- New Concord Location within the state of Kentucky New Concord New Concord (the United States)
- Coordinates: 36°32′54″N 88°9′17″W﻿ / ﻿36.54833°N 88.15472°W
- Country: United States
- State: Kentucky
- County: Calloway
- Elevation: 413 ft (126 m)
- Time zone: UTC-6 (Central (CST))
- • Summer (DST): UTC-5 (CST)
- ZIP codes: 42076
- Area code: 270
- GNIS feature ID: 499305

= New Concord, Kentucky =

Unincorporated community in Kentucky, United States

New Concord is an unincorporated community in Calloway County, Kentucky, United States.

==History==
On March 2, 1836, a post office was opened at the site and it was named as being located at Humility, Kentucky. Settlers from Concord, North Carolina came to the area in the late 1830s and renamed Humility to Concord in 1835. The post office was renamed New Concord in 1861 because there was already a Concord, Kentucky in Lewis County. Thus after existing as Concord since 1835, the community was incorporated with the new name of New Concord in 1868.

Fort Heiman, a Confederate gun emplacement constructed during the Battle of Fort Henry, is one and a half miles southeast of the community and is part of Fort Donelson National Battlefield.
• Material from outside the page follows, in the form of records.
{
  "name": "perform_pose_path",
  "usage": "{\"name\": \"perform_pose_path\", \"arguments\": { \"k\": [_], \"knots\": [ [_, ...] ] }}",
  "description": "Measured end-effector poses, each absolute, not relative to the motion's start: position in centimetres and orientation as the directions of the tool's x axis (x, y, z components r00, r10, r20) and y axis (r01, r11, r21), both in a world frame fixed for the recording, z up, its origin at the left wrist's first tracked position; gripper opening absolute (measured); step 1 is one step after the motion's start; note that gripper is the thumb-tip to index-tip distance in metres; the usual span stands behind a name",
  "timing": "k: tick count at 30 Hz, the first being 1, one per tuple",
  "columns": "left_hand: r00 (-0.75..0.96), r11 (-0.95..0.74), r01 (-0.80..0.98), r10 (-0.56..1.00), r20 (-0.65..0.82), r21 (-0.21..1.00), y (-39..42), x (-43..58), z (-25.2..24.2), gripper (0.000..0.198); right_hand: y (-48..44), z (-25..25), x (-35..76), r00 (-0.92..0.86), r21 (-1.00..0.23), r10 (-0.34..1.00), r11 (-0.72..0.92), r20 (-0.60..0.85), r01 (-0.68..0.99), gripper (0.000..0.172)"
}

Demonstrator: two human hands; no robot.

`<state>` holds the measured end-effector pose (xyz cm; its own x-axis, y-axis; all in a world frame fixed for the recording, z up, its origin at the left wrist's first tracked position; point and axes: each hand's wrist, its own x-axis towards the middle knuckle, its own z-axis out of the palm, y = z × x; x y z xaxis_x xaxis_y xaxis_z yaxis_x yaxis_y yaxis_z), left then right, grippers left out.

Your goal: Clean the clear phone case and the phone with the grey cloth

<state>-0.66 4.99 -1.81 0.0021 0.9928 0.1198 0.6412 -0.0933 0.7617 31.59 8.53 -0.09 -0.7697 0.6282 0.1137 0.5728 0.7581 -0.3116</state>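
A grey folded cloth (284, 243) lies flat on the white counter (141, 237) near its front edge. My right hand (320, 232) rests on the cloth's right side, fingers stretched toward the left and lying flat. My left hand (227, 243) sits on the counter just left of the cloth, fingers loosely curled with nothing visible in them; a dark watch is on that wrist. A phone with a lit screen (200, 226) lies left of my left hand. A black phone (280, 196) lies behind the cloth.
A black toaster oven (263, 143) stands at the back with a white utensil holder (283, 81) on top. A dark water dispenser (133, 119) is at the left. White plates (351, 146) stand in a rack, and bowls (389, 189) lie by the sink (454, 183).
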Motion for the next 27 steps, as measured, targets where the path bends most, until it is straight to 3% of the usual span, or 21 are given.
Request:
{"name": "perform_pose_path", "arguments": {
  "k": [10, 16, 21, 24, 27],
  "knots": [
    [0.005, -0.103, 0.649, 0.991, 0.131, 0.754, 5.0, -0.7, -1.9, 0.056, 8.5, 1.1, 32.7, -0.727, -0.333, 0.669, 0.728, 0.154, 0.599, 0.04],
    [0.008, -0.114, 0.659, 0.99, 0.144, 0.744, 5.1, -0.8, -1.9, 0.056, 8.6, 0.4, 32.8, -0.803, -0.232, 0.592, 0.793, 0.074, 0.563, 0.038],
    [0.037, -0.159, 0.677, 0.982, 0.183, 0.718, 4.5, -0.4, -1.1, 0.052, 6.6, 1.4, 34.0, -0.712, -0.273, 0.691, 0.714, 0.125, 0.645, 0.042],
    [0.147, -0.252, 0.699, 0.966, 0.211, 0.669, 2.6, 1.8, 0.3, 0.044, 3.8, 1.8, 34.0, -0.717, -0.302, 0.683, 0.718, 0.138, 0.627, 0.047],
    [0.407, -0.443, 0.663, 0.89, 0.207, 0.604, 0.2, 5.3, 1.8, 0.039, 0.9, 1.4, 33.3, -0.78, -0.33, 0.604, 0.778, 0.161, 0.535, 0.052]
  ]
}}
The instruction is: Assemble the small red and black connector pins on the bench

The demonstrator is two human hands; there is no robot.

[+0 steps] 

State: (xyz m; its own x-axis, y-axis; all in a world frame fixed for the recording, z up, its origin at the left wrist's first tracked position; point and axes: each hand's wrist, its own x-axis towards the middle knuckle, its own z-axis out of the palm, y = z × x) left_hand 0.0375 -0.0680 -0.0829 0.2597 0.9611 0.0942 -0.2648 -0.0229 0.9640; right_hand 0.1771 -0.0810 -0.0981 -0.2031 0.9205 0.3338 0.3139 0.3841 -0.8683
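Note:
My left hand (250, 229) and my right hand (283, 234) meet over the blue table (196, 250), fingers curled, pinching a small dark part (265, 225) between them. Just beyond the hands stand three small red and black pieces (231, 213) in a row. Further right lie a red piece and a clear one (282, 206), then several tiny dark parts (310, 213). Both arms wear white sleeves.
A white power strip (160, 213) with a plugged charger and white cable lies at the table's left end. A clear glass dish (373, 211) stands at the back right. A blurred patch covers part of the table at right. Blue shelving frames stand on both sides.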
In 1955, the New Concord community received international recognition from Hollywood with that year's release of the Burt Lancaster directed and also top role performed film The Kentuckian (1955 film) a historical film project which portrayed 1820s Kentucky. Much of that film's content took place in a community named Humility, a former name for New Concord, as the film's lead role awaited the arrival of river transportation from Kentucky to Texas.